### INSTRUCTIONS FOR THE TASK
Each record below needs to be retyped exactly.

[TASK MATERIAL — start]

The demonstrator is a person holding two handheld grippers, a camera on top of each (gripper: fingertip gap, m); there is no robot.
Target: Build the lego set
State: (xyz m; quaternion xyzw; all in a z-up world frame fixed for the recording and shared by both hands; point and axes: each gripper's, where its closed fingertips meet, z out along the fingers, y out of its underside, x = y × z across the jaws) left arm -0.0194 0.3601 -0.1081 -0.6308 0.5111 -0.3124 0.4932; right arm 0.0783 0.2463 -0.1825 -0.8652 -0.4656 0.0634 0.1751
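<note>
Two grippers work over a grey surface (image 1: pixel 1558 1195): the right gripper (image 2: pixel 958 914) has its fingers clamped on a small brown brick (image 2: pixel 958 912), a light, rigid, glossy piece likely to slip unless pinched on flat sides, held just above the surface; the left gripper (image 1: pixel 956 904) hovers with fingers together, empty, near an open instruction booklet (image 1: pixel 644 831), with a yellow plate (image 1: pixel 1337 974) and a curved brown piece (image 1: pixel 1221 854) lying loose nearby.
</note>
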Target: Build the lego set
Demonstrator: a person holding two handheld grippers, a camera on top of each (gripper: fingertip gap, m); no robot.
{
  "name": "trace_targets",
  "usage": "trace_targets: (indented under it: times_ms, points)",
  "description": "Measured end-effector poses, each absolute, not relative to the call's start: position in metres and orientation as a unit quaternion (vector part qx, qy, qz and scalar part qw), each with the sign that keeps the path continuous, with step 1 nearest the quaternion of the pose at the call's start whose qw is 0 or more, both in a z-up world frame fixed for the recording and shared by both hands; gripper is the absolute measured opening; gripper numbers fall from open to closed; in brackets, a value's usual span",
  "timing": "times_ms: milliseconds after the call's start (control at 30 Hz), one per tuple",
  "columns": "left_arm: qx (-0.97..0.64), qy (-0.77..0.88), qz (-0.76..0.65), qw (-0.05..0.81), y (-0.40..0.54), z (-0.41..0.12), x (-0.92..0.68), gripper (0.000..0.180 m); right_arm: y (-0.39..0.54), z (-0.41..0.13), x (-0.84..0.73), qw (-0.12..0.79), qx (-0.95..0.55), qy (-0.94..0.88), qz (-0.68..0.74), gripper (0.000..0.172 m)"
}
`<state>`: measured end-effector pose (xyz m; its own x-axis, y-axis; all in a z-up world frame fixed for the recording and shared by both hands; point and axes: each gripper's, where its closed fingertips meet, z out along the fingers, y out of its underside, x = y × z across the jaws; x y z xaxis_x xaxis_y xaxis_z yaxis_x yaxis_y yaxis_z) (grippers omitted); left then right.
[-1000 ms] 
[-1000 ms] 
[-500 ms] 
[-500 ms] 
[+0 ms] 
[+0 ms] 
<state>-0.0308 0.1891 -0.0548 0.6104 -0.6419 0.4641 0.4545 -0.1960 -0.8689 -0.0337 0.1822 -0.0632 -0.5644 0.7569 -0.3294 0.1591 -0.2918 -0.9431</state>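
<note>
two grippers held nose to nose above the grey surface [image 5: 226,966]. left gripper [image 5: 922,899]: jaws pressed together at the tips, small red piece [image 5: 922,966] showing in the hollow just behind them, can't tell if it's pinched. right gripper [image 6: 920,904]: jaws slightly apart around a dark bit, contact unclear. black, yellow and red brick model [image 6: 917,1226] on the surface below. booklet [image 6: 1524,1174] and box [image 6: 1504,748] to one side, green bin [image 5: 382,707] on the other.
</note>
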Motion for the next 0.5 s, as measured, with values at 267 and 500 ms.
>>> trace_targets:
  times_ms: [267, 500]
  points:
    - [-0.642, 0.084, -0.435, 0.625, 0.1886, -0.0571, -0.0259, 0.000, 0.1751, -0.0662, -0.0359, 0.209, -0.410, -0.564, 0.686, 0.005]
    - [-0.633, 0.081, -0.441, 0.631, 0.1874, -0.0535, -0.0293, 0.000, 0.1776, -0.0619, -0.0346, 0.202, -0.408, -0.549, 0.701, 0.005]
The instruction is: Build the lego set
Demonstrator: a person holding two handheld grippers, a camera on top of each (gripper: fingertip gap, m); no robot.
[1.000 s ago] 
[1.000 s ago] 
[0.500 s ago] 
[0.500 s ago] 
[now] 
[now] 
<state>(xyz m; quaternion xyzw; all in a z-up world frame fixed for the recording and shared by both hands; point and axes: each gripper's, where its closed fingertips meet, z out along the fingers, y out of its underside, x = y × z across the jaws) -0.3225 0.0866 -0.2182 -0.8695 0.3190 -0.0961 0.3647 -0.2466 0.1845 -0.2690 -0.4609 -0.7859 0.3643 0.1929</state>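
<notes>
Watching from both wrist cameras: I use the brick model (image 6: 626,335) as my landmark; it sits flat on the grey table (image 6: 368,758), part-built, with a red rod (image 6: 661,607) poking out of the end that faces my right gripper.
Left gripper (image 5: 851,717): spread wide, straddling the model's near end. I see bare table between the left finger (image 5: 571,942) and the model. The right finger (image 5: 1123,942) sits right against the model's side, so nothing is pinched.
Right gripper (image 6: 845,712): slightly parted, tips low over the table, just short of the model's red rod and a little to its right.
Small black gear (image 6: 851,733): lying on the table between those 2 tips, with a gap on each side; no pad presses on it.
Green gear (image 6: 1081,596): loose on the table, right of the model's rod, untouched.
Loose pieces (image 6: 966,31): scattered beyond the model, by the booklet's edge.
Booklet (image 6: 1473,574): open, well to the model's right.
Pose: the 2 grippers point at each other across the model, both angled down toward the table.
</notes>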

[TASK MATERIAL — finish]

### ANSWER TO THE EXERCISE
The demonstrator is a person holding two handheld grippers, a camera on top of each (gripper: fingertip gap, m); there is no robot.
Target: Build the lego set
State: (xyz m; quaternion xyzw; all in a z-up world frame fixed for the recording and shared by both hands; point and axes: each gripper's, where its closed fingertips meet, z out along the fingers, y out of its underside, x = y × z across the jaws) left arm -0.0194 0.3601 -0.1081 -0.6308 0.5111 -0.3124 0.4932; right arm 0.0783 0.2463 -0.1825 -0.8652 -0.4656 0.0634 0.1751
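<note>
Two grippers work over a grey surface (image 1: pixel 1558 1195): the right gripper (image 2: pixel 958 914) has its fingers clamped on a small brown brick (image 2: pixel 958 912), a light, rigid, glossy piece likely to slip unless pinched on flat sides, held just above the surface; the left gripper (image 1: pixel 956 904) hovers with fingers together, empty, near an open instruction booklet (image 1: pixel 644 831), with a yellow plate (image 1: pixel 1337 974) and a curved brown piece (image 1: pixel 1221 854) lying loose nearby.
</note>
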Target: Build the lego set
Demonstrator: a person holding two handheld grippers, a camera on top of each (gripper: fingertip gap, m); no robot.
{
  "name": "trace_targets",
  "usage": "trace_targets: (indented under it: times_ms, points)",
  "description": "Measured end-effector poses, each absolute, not relative to the call's start: position in metres and orientation as a unit quaternion (vector part qx, qy, qz and scalar part qw), each with the sign that keeps the path continuous, with step 1 nearest the quaternion of the pose at the call's start whose qw is 0 or more, both in a z-up world frame fixed for the recording and shared by both hands; gripper is the absolute measured opening; gripper numbers fall from open to closed; in brackets, a value's usual span",
  "timing": "times_ms: milliseconds after the call's start (control at 30 Hz), one per tuple",
  "columns": "left_arm: qx (-0.97..0.64), qy (-0.77..0.88), qz (-0.76..0.65), qw (-0.05..0.81), y (-0.40..0.54), z (-0.41..0.12), x (-0.92..0.68), gripper (0.000..0.180 m); right_arm: y (-0.39..0.54), z (-0.41..0.13), x (-0.84..0.73), qw (-0.12..0.79), qx (-0.95..0.55), qy (-0.94..0.88), qz (-0.68..0.74), gripper (0.000..0.172 m)"
}
`<state>`: measured end-effector pose (xyz m; its own x-axis, y-axis; all in a z-up world frame fixed for the recording and shared by both hands; point and axes: each gripper's, where its closed fingertips meet, z out along the fingers, y out of its underside, x = y × z across the jaws; x y z xaxis_x xaxis_y xaxis_z yaxis_x yaxis_y yaxis_z) (grippers omitted); left then right.
[-1000 ms] 
[-1000 ms] 
[-500 ms] 
[-500 ms] 
[+0 ms] 
[+0 ms] 
<state>-0.0308 0.1891 -0.0548 0.6104 -0.6419 0.4641 0.4545 -0.1960 -0.8689 -0.0337 0.1822 -0.0632 -0.5644 0.7569 -0.3294 0.1591 -0.2918 -0.9431</state>
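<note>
two grippers held nose to nose above the grey surface [image 5: 226,966]. left gripper [image 5: 922,899]: jaws pressed together at the tips, small red piece [image 5: 922,966] showing in the hollow just behind them, can't tell if it's pinched. right gripper [image 6: 920,904]: jaws slightly apart around a dark bit, contact unclear. black, yellow and red brick model [image 6: 917,1226] on the surface below. booklet [image 6: 1524,1174] and box [image 6: 1504,748] to one side, green bin [image 5: 382,707] on the other.
</note>
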Motion for the next 0.5 s, as measured, with values at 267 and 500 ms.
>>> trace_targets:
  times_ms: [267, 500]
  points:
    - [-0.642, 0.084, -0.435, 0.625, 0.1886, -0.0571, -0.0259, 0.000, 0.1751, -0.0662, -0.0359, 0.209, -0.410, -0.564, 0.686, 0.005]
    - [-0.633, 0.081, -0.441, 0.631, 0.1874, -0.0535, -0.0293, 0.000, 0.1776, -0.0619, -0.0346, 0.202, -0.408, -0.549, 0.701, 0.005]
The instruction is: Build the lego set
Demonstrator: a person holding two handheld grippers, a camera on top of each (gripper: fingertip gap, m); no robot.
[1.000 s ago] 
[1.000 s ago] 
[0.500 s ago] 
[0.500 s ago] 
[now] 
[now] 
<state>(xyz m; quaternion xyzw; all in a z-up world frame fixed for the recording and shared by both hands; point and axes: each gripper's, where its closed fingertips meet, z out along the fingers, y out of its underside, x = y × z across the jaws) -0.3225 0.0866 -0.2182 -0.8695 0.3190 -0.0961 0.3647 -0.2466 0.1845 -0.2690 -0.4609 -0.7859 0.3643 0.1929</state>
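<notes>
Watching from both wrist cameras: I use the brick model (image 6: 626,335) as my landmark; it sits flat on the grey table (image 6: 368,758), part-built, with a red rod (image 6: 661,607) poking out of the end that faces my right gripper.
Left gripper (image 5: 851,717): spread wide, straddling the model's near end. I see bare table between the left finger (image 5: 571,942) and the model. The right finger (image 5: 1123,942) sits right against the model's side, so nothing is pinched.
Right gripper (image 6: 845,712): slightly parted, tips low over the table, just short of the model's red rod and a little to its right.
Small black gear (image 6: 851,733): lying on the table between those 2 tips, with a gap on each side; no pad presses on it.
Green gear (image 6: 1081,596): loose on the table, right of the model's rod, untouched.
Loose pieces (image 6: 966,31): scattered beyond the model, by the booklet's edge.
Booklet (image 6: 1473,574): open, well to the model's right.
Pose: the 2 grippers point at each other across the model, both angled down toward the table.
</notes>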

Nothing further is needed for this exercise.